Die Entwicklung der HK kann sich sehen lassen. Die bedarfsgerechte und wohnortnahe medizinische Versorgung der Hohenloher ist gewährleistet. An den beiden Krankenhausstandorten wird ein breites medizinisches Angebot bereitgestellt mit unterschiedlichen Schwerpunkten. Insgesamt stehen im klinischen Bereich 360 Betten bereit. Die Patientenzahl hat in den letzten zehn Jahren insgesamt gesehen um 4,4 Prozent zugenommen: von 11 958 Patienten (1995) auf 12 522 (2004).

Neben dem klassischen Krankenhausbereich gehört auch das Zentrum für Geriatrie zur Krankenhaus-GmbH. Es besteht aus einen geriatrischen Schwerpunkt in Künzelsau und der geriatrischen Rehaklinik in Öhringen mit 20 Plätzen.

Großen Zuwachs hat vor allem die Seniorenbetreuung der HK erfahren. Als die HK 1995 startete, gehörten nur das Öhringer und Krautheimer Altenheim zum GmbH-Komplex. Mittlerweile sind die Seniorenzentren Forchtenberg und Neuenstein hinzugekommen. Weitere sind in Dörzbach, Pfedelbach und Schöntal im Entstehen. Damit stehen dann 334 Vollzeit- und 45 Tagespflegeplätze wohnortnahe zur Verfügung.

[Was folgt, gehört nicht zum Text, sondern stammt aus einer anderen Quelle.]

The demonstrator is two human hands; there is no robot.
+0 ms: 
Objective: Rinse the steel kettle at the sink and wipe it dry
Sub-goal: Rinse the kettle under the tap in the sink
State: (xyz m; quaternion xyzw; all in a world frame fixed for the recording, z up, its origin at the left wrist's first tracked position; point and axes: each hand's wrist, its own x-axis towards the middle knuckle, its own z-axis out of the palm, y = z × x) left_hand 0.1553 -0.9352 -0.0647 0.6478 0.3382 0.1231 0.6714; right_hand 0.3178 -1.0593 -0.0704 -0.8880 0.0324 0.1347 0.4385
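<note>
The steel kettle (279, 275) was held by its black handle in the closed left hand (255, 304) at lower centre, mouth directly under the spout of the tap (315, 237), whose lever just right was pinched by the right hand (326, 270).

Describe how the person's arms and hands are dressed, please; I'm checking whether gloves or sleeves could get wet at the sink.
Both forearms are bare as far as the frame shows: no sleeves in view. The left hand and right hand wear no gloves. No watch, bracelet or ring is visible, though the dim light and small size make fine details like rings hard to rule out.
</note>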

Insgesamt hat die Krankenhaus GmbH in den vergangenen zehn Jahren 39 Millionen Euro in die Betriebsteile Krankenhaus, Rehaklinik und Altenpflege investiert. Damit war die HK GmbH "einer der investitionsfreudigsten Anteile des Hohenlohekreises", so Egenter. 15,6 Millionen Euro der Investitionen waren Fördermittel. Knapp 4,8 Millionen hat der Hohenlohekreis selbst ins HK gesteckt. 12 Millionen Euro an Eigenmitteln der HK sind in Investitionen geflossen.

Das Hohenloher Krankenhaus steht sehr gut da
Auch einen Blick in die Öhringer Krankhaus-Küche taten die Kreisräte bei ihrer Hohenloher Krankenhaus-Infotour.
Weitere 15,6 Millionen Euro an Fördermitteln sind bewilligt. Sie sollen in die Erweiterung des Künzelsauer Klinikstandorts fließen. Allerdings liegt die Planung auf Eis, bis die Klarheit über die weitere Zukunft des Hohenloher Krankenhauses besteht. Erst wenn klar ist, ob eine Zentralklinik zusammen mit dem Landkreis Schwäbisch Hall und dem Diak kommt oder nicht, wird über den Anbau entschieden.

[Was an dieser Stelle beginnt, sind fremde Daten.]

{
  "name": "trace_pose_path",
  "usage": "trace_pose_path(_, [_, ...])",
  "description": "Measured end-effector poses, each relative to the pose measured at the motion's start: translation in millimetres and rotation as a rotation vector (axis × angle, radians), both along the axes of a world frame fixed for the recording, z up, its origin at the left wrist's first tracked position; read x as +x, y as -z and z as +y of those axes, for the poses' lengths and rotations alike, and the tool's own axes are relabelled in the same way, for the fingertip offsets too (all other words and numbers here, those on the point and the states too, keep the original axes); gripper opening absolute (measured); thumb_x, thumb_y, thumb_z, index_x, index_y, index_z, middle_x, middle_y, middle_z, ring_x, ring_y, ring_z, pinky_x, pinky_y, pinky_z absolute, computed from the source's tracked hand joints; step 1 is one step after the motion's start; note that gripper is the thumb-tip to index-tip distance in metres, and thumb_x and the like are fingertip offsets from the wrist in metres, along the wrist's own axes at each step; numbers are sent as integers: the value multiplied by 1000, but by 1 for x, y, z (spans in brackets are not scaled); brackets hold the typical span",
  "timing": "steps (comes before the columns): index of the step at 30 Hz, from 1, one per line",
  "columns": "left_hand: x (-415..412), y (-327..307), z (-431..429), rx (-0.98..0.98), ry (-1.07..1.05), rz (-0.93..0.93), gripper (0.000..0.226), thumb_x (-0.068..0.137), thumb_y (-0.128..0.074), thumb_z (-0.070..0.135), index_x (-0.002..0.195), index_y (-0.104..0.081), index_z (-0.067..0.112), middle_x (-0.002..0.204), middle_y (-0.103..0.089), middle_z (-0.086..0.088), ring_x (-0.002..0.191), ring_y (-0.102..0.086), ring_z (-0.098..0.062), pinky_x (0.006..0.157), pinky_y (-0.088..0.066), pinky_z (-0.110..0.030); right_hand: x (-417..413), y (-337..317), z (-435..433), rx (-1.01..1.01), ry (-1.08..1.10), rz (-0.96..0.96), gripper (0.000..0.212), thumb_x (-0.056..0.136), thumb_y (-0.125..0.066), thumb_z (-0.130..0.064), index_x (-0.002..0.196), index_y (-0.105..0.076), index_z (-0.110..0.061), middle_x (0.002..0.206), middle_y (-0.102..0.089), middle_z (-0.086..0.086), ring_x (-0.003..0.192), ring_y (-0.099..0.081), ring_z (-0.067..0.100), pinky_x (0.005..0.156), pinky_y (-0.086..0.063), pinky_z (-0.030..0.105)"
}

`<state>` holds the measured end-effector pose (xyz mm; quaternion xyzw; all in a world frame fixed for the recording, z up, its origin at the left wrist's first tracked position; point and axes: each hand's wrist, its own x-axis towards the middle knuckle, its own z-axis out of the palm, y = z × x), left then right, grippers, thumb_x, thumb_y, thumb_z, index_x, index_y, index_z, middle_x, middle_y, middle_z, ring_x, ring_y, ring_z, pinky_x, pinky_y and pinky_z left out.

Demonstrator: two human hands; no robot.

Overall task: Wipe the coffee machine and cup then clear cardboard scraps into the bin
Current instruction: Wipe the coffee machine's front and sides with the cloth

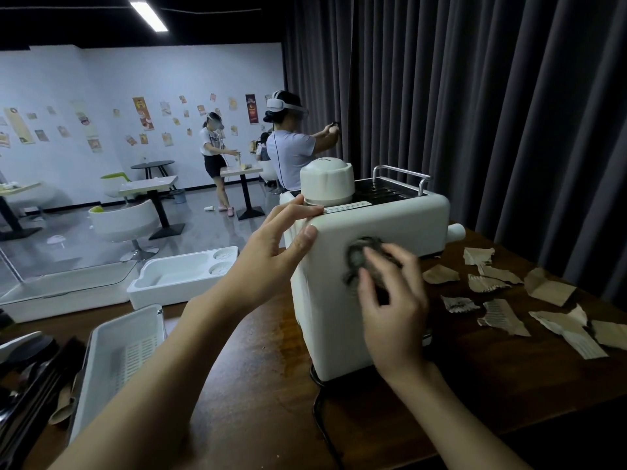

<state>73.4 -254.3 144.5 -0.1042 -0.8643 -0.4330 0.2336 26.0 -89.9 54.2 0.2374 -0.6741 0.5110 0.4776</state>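
Observation:
A white coffee machine [400, 228] stands on the dark wooden table [258, 385], its side panel facing me. My left hand [274, 245] grips its upper left corner, fingers over the top edge and thumb on the side. My right hand [390, 300] presses a dark grey cloth [361, 257] against the side panel; the hand is motion-blurred. Several torn cardboard scraps [502, 317] lie on the table to the right of the machine. No cup or bin is in view.
A white slotted tray [118, 351] sits at the left, with dark utensils [30, 385] beside it. A white foam insert [176, 276] lies behind it. The machine's black cord [320, 412] runs toward me. A dark curtain hangs behind; two people work in the room beyond.

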Motion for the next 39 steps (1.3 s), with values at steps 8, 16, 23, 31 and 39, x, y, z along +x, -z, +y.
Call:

Um die Eigenmittel zu den umfangreichen Investitionen erwirtschaften, war sparsames Haushalten, Wirtschaftlichkeit und eine "klare strategische Unternehmensentwicklung und -steuerung" angesagt. Entsprechend wurden Hierarchien und Zuständigkeiten verschlankt, Arbeitsabläufe optimiert und ein umfassendes Qualitätsmanagement eingeführt. "Das geht nicht ohne die Mitarbeiter", betont Egenter. Chefärzte und Pflegedienstleitung wurde in unternehmerische Führungsverantwortung genommen. Dennoch ging es nicht ohne Personalabbau. Von 503,3 Planstellen im Jahr 1995 sind noch 437,6 übrig. Ausgenommen ist von den Stelleneinsparungen auch die Pflege nicht mehr. Von 217,2 sind noch 177 Planstellen in diesem Bereich geblieben. Eine Verschlechterung sei damit für Patienten nicht verbunden, so Egenter. Denn gesunken sei auch der Pflegeaufwand. Der Grund: kürzere Verweildauer der Patienten und eine in den letzten Jahren leicht sinkende Fallzahlen. 2004 um 806 Patienten.